STE WILLIAMS

Online clothing store Witchery lets customers view – and edit! – each other’s personal information

Australian news site news.com.au has reported a rather worrying problem with the mobile website of Aussie clothing brand Witchery.

According to News Limited journalist Sarah Michael, customers visiting Witchery’s mobile site were able to retrieve – and even to edit – the personal information of other customers via a feature called “track my order.”

Customers could also view every order currently being processed, not just their own.

The good news is that a spokesperson for Country Road, the company that owns the Witchery brand, has gone on the record to say that no credit card information was exposed.

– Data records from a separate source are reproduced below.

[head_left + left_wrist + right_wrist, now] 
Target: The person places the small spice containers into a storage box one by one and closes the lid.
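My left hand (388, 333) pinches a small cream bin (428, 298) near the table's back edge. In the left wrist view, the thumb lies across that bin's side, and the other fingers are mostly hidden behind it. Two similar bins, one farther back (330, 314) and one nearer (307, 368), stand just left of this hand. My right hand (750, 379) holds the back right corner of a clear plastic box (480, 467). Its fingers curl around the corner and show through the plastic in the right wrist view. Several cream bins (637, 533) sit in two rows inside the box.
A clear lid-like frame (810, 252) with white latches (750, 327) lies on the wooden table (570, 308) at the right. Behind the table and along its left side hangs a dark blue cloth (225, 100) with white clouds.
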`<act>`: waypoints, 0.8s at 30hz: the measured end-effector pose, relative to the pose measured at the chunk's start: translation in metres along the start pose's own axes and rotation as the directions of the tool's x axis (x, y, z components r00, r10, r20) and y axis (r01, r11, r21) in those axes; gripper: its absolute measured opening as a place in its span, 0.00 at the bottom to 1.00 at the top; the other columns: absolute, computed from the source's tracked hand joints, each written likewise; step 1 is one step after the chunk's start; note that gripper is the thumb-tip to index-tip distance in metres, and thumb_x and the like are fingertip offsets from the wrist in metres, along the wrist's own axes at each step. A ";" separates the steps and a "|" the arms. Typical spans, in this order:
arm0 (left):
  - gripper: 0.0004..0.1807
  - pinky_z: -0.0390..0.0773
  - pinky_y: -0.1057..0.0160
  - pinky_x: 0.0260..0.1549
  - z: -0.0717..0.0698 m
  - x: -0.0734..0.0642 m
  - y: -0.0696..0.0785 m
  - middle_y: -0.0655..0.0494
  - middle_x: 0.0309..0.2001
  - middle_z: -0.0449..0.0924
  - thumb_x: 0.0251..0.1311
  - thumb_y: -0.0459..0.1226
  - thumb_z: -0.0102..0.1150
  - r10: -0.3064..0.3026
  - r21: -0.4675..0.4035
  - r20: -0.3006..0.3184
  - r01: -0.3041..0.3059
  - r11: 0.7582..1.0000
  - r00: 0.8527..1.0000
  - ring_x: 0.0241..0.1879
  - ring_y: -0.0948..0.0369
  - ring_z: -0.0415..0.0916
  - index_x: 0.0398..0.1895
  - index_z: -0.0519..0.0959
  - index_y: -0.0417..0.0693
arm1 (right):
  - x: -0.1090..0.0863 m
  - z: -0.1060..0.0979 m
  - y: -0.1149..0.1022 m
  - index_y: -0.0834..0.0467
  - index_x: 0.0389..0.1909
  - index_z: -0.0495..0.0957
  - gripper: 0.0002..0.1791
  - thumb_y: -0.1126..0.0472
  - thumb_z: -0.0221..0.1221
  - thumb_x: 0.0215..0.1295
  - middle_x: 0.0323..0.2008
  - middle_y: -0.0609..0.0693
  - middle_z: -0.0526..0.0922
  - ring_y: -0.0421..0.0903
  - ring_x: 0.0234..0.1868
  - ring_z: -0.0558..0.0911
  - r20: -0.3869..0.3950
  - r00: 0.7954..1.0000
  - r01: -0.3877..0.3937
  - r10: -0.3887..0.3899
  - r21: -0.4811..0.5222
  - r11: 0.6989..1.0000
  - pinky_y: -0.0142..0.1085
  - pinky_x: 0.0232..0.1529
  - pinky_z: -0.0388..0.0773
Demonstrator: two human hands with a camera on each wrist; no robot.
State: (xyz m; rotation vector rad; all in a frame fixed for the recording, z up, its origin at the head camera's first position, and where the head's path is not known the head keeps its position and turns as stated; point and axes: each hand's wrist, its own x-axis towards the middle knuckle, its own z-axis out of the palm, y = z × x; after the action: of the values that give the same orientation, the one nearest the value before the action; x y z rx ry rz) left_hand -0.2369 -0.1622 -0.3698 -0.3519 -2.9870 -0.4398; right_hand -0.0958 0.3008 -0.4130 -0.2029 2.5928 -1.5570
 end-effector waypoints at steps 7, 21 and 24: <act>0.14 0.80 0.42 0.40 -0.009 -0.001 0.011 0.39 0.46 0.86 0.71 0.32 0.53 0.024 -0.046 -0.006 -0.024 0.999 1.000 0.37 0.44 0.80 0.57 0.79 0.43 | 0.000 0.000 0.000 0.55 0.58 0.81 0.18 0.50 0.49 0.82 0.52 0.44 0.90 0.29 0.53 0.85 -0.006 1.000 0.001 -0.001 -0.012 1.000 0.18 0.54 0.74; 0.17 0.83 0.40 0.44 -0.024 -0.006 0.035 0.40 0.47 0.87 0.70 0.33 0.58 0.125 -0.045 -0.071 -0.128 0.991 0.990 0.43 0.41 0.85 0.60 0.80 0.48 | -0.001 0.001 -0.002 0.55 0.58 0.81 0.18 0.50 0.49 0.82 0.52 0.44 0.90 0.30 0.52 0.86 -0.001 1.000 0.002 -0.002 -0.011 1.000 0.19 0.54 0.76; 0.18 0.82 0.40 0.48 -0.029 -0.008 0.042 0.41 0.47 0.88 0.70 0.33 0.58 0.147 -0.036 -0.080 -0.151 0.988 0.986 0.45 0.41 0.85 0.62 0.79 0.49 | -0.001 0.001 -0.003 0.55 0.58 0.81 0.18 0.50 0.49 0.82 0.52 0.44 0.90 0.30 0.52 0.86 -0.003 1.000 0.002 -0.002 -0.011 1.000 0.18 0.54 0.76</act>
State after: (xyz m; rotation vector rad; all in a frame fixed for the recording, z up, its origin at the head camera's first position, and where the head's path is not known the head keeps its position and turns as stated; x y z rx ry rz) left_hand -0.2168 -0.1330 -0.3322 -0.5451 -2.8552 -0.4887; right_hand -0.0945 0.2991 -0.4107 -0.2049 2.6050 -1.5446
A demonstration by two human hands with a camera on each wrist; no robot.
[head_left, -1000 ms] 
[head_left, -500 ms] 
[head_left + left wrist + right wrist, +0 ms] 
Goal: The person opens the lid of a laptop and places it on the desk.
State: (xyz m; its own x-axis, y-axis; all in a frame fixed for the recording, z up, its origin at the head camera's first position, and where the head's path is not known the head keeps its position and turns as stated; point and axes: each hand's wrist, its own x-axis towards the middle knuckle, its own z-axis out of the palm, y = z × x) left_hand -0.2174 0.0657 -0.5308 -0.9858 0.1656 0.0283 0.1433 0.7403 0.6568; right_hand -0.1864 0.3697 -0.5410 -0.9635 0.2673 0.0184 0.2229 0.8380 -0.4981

That’s a relief, because Witchery’s mobile site proudly boasts:

Card-free membership – make your wallet that bit lighter – your card number is stored in the app!

The bad news, of course, is that your credit card is one of the few aspects of your PII (Personally Identifiable Information) you can change fairly easily.

You also enjoy some statutory protections against fraud and abuse of your card, notably that you will probably get your money back if someone rips you off.

Things like the combination of your name and address are much harder to change if you think they have fallen into the wrong hands.

There’s no suggestion that Witchery’s regular website suffered from the same problem, and this wouldn’t be the first time that the security of a company’s mobile offering was found to be lower than its full-sized counterparts.

For example, when Facebook finally announced “HTTPS everywhere” in late 2012 – a move in which Naked Security likes to think it played a modest part – it had to admit that it was still working with mobile phone vendors to bring the same privacy and security benefits to mobile users.

Likewise, in Apple’s world, apps approved for sale in the App Store have been found not only to grab hold of your contact data without proper permission, but also to upload it to the app’s creator using unencrypted HTTP, something that would be considered out of the question for a regular website.

If news.com.au has it right, the Country Road spokesperson described Witchery’s problem with the words, “A small problem has been identified by our third party provider and is being fixed.”

We’re not sure that’s quite the right way to put it – describing a leak of customers’ PII as “a small problem” isn’t merely insensitive, it seems to imply that as long as what’s breached doesn’t have some immediate financial connection, such as a credit card number or expiry date, it doesn’t really count.

You can listen to more about this topic in a recent Sophos podcast, where Chester Wisniewski and I discuss where security is heading in the so-called the Internet of Things:

(Audio player above not working for you? Download to listen offline, or listen on Soundcloud.)

Chester explains that we aren’t really looking at an internet of things, but rather at an internet of intimate information about the people who happen to own and use various internet-connected things.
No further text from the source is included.